◆ **Exercise goal**: Lines containing the word "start" are to be copied from the data below.

[Provided data]

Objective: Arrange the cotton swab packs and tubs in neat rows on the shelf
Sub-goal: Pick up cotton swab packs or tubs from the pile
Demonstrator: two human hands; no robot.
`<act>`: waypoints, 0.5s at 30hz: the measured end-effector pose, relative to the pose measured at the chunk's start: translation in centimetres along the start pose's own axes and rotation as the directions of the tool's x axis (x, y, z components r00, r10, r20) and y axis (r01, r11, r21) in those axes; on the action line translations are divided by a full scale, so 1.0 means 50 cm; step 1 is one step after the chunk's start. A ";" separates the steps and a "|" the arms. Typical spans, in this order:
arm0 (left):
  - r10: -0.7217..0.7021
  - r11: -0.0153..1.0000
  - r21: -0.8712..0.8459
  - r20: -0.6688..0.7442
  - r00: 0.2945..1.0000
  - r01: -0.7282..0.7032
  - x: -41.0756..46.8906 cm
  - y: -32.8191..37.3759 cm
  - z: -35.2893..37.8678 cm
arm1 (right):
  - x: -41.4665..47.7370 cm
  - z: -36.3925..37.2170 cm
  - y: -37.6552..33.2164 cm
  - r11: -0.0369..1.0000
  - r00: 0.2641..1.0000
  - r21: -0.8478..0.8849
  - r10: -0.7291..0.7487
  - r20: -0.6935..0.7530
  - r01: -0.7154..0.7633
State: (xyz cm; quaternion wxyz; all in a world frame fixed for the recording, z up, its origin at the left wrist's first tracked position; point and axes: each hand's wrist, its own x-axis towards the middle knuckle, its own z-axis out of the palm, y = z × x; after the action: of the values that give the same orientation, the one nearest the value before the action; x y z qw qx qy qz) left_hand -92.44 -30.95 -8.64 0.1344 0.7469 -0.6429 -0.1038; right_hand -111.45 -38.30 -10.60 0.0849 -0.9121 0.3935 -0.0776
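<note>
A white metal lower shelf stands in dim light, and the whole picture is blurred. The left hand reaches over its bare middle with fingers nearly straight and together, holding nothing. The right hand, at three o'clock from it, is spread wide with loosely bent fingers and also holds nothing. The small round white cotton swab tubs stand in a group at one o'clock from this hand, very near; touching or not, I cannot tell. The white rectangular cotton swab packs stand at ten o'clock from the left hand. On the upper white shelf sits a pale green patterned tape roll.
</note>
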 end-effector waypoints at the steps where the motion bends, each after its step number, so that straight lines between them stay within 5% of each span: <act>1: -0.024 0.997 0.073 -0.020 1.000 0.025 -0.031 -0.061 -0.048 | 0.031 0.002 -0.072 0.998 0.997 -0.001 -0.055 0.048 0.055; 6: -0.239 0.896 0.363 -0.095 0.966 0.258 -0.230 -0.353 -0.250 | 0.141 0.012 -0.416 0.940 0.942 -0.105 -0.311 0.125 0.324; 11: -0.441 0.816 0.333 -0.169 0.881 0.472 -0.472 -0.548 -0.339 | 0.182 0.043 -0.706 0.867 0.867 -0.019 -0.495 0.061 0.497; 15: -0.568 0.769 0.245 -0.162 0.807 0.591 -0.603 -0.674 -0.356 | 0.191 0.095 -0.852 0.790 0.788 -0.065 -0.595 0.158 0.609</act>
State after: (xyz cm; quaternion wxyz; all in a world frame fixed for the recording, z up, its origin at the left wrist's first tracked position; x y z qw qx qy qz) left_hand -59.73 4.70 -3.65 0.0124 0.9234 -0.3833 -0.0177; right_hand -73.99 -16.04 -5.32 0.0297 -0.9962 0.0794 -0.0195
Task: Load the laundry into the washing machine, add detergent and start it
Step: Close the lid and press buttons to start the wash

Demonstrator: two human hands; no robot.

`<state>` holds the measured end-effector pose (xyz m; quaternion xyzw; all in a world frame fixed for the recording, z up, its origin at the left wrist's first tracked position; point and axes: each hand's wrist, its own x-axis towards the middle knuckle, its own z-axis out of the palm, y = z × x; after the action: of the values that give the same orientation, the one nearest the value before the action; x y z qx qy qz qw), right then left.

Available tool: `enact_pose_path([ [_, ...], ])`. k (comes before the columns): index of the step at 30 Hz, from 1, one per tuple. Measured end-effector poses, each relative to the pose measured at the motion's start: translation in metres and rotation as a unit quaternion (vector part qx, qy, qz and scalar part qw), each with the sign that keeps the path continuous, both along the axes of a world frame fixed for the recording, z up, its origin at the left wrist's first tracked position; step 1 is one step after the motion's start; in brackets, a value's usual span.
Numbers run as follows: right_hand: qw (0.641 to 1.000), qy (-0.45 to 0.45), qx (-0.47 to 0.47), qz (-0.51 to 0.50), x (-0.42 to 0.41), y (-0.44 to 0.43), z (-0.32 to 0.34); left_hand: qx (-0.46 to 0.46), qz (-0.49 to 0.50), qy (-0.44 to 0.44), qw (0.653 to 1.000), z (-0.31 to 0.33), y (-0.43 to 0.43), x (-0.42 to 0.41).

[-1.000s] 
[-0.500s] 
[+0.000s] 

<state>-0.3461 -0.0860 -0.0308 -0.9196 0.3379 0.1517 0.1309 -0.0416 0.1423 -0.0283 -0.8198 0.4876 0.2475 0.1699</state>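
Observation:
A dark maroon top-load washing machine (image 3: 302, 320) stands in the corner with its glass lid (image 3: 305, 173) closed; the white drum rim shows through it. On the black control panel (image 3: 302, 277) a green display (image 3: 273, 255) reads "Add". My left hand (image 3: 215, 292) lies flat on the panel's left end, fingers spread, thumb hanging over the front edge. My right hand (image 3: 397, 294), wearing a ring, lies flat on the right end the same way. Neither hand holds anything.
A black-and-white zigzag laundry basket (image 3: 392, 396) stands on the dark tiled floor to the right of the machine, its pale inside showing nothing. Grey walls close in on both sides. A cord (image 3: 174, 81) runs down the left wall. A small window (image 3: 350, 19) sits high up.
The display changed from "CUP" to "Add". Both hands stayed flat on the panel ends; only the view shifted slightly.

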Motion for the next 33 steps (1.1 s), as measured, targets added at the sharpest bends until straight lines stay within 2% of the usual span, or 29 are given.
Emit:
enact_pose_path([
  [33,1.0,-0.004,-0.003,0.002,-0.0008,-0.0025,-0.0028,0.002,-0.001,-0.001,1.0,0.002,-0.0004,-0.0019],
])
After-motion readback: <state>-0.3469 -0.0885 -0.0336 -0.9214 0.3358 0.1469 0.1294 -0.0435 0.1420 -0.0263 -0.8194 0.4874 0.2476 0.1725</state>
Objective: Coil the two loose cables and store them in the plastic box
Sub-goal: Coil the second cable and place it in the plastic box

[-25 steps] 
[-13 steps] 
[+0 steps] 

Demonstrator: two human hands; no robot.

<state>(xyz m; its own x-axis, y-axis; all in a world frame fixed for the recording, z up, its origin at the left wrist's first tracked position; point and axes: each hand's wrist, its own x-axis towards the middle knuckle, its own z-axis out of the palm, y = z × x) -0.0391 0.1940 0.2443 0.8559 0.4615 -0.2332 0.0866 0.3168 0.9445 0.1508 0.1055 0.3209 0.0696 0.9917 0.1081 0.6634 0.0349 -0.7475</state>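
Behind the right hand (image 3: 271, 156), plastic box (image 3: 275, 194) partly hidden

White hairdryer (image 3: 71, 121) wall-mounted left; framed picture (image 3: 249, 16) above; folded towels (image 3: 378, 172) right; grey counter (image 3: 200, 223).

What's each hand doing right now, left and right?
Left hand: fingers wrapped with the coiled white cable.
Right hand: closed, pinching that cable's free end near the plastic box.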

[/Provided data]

◆ **Response to the task**:
`<act>`: waypoints, 0.5s at 30hz: the measured end-effector pose, relative to the pose measured at the chunk's start: translation in centimetres along the start pose's own axes and rotation as the directions of the tool's x axis (x, y, z components r00, r10, r20) and y axis (r01, r11, r21) in those axes; on the action line translations are divided by a full scale, so 1.0 means 50 cm; step 1 is one step after the chunk's start. A ";" separates the steps and a "|" the arms. Typical spans, in this order:
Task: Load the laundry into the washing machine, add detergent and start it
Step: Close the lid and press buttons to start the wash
Available tool: `enact_pose_path([ [_, ...], ])`. k (comes before the columns): index of the step at 30 Hz, from 1, one per tuple. Measured end-effector poses, each relative to the pose measured at the motion's start: translation in metres and rotation as a unit quaternion (vector part qx, qy, qz and scalar part qw), each with the sign that keeps the path continuous, both along the axes of a world frame fixed for the recording, z up, its origin at the left wrist's first tracked position; step 1 is one step after the motion's start; in brackets, a value's usual span.

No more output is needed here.